Aim of the exercise: In the material below, the required lines run from the one containing "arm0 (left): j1" through the one containing "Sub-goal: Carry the". Copy those lines exactly, ends included, and nothing else.

_ _ _ _ _ _ _

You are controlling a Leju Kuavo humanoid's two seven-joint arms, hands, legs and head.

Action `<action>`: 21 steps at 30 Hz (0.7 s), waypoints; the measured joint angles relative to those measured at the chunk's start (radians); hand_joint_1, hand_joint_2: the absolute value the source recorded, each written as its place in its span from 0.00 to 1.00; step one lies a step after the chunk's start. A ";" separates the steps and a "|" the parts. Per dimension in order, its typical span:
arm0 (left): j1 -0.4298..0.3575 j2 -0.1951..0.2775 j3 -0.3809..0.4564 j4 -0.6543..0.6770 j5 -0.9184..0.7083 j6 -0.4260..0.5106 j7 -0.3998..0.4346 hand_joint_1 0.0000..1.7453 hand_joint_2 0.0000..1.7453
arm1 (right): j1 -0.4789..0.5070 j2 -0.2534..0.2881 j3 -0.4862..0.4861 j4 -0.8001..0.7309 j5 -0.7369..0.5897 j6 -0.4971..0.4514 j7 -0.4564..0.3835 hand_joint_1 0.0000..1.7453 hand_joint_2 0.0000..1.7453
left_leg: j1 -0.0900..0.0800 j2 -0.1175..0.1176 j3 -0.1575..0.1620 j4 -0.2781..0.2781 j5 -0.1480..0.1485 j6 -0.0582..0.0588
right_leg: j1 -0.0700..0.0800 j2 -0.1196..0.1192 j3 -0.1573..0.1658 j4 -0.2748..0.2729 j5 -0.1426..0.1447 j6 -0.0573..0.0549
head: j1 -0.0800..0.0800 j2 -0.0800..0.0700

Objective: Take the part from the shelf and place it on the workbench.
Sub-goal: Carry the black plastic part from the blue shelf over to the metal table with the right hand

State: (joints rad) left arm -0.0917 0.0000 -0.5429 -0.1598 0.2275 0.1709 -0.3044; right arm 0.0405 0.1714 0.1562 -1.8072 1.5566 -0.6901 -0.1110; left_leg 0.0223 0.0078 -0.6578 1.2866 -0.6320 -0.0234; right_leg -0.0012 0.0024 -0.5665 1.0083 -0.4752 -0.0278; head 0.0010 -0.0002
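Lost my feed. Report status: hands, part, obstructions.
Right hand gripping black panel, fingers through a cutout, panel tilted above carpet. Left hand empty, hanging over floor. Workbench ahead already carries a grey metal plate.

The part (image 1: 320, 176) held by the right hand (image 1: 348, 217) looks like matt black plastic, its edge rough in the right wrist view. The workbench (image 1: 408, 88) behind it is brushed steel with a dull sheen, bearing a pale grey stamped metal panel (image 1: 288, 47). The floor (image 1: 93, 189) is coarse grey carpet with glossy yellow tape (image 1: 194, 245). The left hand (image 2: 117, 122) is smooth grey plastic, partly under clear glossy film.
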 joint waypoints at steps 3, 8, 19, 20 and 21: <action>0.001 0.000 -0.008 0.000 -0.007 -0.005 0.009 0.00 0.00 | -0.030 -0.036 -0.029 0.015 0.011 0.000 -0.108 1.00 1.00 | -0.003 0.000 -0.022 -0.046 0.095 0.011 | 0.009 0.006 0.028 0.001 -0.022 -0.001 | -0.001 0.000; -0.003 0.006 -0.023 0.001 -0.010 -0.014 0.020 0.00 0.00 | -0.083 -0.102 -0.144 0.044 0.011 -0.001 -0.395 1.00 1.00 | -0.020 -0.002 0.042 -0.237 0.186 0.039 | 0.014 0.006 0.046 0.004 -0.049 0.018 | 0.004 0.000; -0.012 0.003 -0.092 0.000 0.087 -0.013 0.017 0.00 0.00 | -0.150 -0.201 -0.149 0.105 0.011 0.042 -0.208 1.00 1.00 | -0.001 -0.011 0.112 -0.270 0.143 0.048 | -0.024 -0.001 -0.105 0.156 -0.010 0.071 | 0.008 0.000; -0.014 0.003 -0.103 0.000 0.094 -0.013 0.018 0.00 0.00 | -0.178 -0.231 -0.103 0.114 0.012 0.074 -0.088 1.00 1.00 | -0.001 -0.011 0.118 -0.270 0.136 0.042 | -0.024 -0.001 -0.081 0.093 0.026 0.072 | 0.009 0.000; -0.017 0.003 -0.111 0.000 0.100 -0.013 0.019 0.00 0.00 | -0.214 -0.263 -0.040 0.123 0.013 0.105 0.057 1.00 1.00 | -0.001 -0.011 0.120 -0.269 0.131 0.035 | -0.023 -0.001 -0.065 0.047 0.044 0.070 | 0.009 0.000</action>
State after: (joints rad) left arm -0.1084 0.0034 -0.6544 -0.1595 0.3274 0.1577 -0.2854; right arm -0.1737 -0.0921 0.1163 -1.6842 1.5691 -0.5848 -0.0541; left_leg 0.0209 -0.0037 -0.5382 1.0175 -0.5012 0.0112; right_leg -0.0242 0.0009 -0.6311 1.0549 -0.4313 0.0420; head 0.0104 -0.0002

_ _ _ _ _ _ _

Expected answer:
arm0 (left): j1 -0.4298..0.3575 j2 -0.1951..0.2775 j3 -0.3809..0.4564 j4 -0.6543..0.6770 j5 -0.9184..0.7083 j6 -0.4260..0.5106 j7 -0.3998..0.4346 hand_joint_1 0.0000..1.7453 hand_joint_2 0.0000..1.7453
arm1 (right): j1 -0.4789..0.5070 j2 -0.2534..0.2881 j3 -0.4862..0.4861 j4 -0.8001..0.7309 j5 -0.7369..0.5897 j6 -0.4971..0.4514 j7 -0.4564..0.3835 hand_joint_1 0.0000..1.7453 hand_joint_2 0.0000..1.7453
left_leg: j1 -0.0900..0.0800 j2 -0.1175..0.1176 j3 -0.1575..0.1620 j4 -0.2781..0.2781 j5 -0.1480..0.1485 j6 -0.0582..0.0588
right_leg: j1 -0.0700..0.0800 j2 -0.1196..0.1192 j3 -0.1573..0.1658 j4 -0.2748..0.2729 j5 -0.1426..0.1447 j6 -0.0573..0.0549
head: j1 -0.0800..0.0800 j2 -0.0800..0.0700

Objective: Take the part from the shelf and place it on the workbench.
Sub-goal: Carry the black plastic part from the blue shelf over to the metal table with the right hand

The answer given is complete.